Image stitching method for the complicated scene of coalmine tunnel based on mismatched elimination with directed line segments

In order to better solve the problem of mismatching of feature points in the complicated scenes of coalmine tunnel and the projection distortion that usually occurs in the process of image stitching, a coalmine tunnel image stitching method based on directional line segment mismatch elimination was proposed. First, the SIFT (Scale Invariant Feature Transform) algorithm was employed for image feature extraction and matching to obtain a rough matching point pairs. Then a directed line segment model of coarse matching point pairs of adjacent images was constructed, and the direction and length attributes of the line segment was used to eliminate mismatched point pairs. After that the directed line segment model and its direction label of the characteristic points were established in the respective images, and then direction matching was performed on the directed line segments corresponding to the adjacent images, and the probability statistical model was used to remove the mismatched point pairs twice to obtain the final fine matching point pair.
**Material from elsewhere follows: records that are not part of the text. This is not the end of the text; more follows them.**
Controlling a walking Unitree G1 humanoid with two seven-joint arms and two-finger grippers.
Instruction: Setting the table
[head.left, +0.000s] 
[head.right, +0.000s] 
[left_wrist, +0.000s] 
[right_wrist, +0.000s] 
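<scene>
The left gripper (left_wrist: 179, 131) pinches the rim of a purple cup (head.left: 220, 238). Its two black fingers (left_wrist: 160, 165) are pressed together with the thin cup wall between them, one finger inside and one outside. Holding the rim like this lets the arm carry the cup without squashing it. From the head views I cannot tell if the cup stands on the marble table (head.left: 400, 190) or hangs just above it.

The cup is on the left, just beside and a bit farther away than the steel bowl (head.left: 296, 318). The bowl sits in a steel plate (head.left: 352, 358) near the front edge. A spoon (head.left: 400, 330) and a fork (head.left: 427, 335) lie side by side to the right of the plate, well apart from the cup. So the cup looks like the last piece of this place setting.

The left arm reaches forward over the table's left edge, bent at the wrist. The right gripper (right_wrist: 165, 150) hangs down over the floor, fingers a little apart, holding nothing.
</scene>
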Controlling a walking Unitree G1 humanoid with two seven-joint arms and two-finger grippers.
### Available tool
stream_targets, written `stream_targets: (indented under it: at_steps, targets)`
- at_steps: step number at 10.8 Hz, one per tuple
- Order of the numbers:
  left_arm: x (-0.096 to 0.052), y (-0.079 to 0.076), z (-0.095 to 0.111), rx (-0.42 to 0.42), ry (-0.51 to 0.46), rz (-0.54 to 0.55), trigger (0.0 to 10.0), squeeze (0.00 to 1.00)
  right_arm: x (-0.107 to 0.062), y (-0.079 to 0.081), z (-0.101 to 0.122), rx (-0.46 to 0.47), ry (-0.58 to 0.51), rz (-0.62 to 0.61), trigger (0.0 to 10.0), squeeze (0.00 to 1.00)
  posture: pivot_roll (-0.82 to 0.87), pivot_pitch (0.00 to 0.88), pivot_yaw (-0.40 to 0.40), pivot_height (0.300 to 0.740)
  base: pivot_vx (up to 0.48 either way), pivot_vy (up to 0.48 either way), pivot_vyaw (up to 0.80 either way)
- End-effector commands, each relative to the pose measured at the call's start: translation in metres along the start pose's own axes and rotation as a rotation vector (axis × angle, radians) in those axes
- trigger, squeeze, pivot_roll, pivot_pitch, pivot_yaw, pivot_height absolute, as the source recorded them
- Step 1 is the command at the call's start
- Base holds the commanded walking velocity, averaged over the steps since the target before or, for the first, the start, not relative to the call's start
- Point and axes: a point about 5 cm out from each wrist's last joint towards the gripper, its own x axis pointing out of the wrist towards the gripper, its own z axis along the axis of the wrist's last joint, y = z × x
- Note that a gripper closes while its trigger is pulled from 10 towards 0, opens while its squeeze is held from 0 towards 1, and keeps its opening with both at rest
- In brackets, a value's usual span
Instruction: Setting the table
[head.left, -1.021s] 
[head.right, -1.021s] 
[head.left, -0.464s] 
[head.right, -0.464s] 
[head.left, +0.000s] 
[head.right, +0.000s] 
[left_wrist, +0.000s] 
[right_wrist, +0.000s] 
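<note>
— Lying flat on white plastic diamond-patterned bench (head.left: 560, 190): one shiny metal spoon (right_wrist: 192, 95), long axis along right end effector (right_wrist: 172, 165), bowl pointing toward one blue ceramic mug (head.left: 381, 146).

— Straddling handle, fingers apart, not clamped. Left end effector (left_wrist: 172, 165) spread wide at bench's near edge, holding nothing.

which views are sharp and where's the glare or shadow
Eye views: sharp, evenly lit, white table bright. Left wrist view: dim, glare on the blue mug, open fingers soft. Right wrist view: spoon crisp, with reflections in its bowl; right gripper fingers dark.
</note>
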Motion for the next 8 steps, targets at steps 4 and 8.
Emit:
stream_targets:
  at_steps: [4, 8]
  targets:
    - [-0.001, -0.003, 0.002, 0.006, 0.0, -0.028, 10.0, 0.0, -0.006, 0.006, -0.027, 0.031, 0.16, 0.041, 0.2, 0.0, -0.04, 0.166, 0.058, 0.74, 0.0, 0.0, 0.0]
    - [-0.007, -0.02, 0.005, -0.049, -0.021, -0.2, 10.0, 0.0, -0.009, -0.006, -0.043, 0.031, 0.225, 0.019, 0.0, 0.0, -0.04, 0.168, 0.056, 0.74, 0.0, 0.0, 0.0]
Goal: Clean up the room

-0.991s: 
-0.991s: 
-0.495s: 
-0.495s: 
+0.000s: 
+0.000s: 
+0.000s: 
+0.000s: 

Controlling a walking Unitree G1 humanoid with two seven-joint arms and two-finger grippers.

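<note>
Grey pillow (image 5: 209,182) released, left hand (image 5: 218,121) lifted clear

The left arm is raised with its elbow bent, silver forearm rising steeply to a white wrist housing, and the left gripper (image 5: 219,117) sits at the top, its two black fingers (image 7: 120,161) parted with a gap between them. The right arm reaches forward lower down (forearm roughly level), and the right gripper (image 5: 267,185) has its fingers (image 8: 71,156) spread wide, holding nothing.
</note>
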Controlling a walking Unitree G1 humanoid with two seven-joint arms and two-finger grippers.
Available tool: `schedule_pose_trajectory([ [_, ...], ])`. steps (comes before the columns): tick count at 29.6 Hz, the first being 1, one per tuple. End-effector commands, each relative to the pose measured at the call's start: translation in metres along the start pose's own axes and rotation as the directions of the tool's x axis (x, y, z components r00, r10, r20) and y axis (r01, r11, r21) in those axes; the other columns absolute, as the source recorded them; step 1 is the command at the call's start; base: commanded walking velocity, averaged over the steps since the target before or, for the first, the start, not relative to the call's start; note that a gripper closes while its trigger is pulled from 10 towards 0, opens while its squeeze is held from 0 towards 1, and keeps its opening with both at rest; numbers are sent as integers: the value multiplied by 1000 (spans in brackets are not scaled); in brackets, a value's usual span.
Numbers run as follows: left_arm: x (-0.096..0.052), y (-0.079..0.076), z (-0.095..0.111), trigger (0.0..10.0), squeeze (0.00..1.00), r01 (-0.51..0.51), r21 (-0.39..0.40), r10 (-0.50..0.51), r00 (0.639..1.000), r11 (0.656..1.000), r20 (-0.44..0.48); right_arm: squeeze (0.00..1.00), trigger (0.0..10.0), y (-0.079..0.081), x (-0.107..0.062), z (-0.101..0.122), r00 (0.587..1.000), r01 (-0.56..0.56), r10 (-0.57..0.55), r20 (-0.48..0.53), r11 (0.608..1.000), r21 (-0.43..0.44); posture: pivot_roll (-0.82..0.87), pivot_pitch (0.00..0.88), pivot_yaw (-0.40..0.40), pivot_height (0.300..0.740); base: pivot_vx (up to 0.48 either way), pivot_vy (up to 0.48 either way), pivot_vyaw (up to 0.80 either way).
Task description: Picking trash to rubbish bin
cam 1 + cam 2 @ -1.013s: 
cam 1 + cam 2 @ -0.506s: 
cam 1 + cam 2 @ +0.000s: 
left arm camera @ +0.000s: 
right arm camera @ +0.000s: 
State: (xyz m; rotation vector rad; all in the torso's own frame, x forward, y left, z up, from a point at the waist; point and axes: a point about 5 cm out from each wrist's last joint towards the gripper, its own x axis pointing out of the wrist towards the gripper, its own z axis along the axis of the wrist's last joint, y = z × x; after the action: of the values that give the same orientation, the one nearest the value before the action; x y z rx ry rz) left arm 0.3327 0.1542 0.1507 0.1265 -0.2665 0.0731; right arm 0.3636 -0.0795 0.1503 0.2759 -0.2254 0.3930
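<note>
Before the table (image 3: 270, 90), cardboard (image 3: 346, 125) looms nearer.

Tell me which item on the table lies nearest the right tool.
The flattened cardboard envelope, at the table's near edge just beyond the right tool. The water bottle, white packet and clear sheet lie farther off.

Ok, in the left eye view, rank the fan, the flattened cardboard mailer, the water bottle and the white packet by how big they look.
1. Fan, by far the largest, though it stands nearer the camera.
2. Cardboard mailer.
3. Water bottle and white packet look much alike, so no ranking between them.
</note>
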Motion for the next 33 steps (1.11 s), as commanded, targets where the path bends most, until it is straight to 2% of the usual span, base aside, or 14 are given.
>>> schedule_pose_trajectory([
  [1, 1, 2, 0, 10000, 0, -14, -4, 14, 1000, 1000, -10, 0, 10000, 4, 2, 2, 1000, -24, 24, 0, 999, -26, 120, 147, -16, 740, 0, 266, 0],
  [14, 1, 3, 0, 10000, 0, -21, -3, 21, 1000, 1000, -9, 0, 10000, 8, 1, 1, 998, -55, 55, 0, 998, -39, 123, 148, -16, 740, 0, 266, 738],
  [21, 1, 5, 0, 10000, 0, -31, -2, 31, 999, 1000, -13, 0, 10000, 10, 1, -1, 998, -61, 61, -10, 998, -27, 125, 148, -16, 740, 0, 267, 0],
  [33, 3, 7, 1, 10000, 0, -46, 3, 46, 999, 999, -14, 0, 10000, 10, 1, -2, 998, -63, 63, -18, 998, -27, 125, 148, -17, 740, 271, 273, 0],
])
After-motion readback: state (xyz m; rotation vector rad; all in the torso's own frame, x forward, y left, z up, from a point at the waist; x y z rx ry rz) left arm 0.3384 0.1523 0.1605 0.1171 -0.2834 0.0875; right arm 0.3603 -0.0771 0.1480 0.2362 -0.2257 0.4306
Finally, an image grid model was established, and the AANAP (Adaptive As-Natural-As-Possible) algorithm was used to align and stitch the images, and the weighted average method was used to fuse the images to complete the image stitching. Feature matching and image stitching experiments were carried out on coalmine tunnel images and four sets of public data sets. Compared with the RANSAC (RANdom SAmple Consensus) algorithm, the algorithm has better real-time performance and higher matching point accuracy. In addition, the registration accuracy of the corresponding coalmine tunnel image stitching is higher, and the panoramic stitching image obtained is more natural. The experimental results show that the proposed algorithm is an image stitching algorithm with high accuracy and good stitching effect for the complicated scene of coalmine tunnel, and it has better robustness and availability.